— Work order —
Please give the count of lines below that include "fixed" and leave out everything else.

— Given information —
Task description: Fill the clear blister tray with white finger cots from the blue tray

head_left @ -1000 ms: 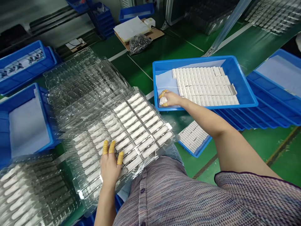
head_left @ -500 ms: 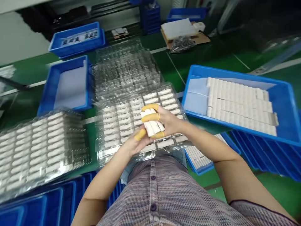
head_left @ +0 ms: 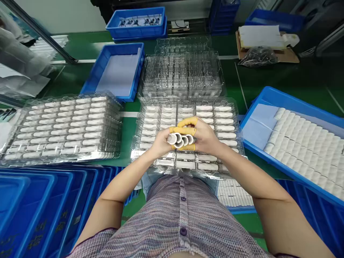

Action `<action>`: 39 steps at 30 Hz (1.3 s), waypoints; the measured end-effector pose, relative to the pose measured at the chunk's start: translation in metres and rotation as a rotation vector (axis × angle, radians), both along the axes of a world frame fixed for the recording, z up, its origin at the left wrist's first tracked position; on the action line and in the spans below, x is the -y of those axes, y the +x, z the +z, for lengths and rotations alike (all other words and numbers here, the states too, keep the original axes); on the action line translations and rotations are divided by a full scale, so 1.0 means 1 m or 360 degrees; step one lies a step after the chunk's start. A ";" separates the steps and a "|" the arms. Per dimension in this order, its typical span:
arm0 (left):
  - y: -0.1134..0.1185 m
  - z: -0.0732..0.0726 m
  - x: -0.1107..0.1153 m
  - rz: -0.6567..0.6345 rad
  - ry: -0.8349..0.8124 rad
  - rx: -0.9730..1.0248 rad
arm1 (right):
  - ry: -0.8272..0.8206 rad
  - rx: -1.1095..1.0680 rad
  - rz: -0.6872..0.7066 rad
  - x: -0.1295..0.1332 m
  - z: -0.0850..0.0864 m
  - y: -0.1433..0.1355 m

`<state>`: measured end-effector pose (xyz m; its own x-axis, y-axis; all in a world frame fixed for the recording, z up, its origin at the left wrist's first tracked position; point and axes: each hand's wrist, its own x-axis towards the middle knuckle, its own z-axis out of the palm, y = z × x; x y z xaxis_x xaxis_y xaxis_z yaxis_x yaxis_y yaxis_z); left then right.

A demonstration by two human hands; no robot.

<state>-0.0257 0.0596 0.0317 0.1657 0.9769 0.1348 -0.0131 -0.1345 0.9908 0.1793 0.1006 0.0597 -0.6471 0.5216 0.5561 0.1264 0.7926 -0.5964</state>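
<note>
A small bunch of white hollow tube-like pieces (head_left: 178,144) is held between both hands, their open ends turned up toward me. My left hand (head_left: 161,142) is closed on the left side of the bunch. From the right, my right hand (head_left: 205,138) grips the same pieces, its fingers in yellow finger cots. Just beneath the hands lies a clear plastic tray (head_left: 135,149) with rows of white pieces (head_left: 225,128) in its slots; the hands hide its middle.
Filled clear trays are stacked at left (head_left: 107,138); a stack of clear trays (head_left: 182,71) stands behind. At right, a blue bin (head_left: 254,141) holds rows of white pieces. A paper-lined blue bin (head_left: 138,73) is at back left, nested blue bins (head_left: 61,200) at front left.
The view has swung left. The white pieces have been turned from showing their long sides to showing their open ends, and my left hand now grips them along with the right.
</note>
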 end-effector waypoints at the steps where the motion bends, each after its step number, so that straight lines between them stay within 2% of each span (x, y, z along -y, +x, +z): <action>1: -0.004 -0.002 -0.002 0.0006 0.0079 -0.0063 | 0.0077 -0.0058 0.0022 -0.001 0.000 -0.003; 6: -0.011 -0.011 -0.007 0.0014 0.0266 -0.0148 | 0.0199 -0.0152 -0.0047 0.001 -0.003 -0.010; 10: -0.012 -0.012 -0.008 -0.0018 0.0255 -0.0161 | 0.0167 -0.0071 -0.0094 0.002 -0.006 -0.009; 19: -0.011 -0.011 -0.009 0.0018 0.0186 -0.0179 | 0.0243 -0.0123 -0.0105 0.000 -0.006 -0.011; 22: -0.011 -0.011 -0.011 0.0023 0.0137 -0.0296 | 0.0301 0.0030 -0.0234 0.005 -0.002 -0.013; 25: -0.009 -0.010 -0.010 -0.0021 0.0072 -0.0490 | 0.0448 0.0341 -0.0389 0.012 0.004 -0.018; 27: -0.008 -0.008 -0.007 -0.0052 0.0041 -0.0591 | 0.0415 0.0478 -0.0407 0.013 0.006 -0.021; 29: -0.008 -0.006 -0.002 -0.0070 -0.0028 -0.0635 | 0.0185 0.0401 -0.0413 0.010 0.005 -0.022; 32: -0.013 -0.005 0.005 -0.0155 -0.0058 -0.0485 | -0.0518 -0.0042 -0.0438 -0.001 0.000 -0.022; 33: -0.015 -0.006 0.006 -0.0165 0.0039 -0.0420 | -0.0842 -0.0205 -0.0435 -0.004 -0.003 -0.023; 35: -0.018 -0.008 0.004 -0.0082 0.0405 -0.0396 | -0.1551 -0.0437 -0.0388 -0.008 -0.007 -0.026; 37: -0.019 -0.008 -0.001 0.0033 0.0809 -0.0478 | -0.2209 -0.0482 -0.0263 -0.007 -0.011 -0.033; 39: -0.017 -0.007 -0.005 0.0010 0.1038 -0.0527 | -0.2679 -0.0432 -0.0109 -0.003 -0.014 -0.042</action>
<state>-0.0427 0.0647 0.0248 0.2932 0.7160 0.6335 0.2758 -0.6978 0.6610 0.1377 0.1036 0.0458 -0.5869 0.6249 -0.5149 -0.1081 -0.6907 -0.7151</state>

— Answer to the exercise —
2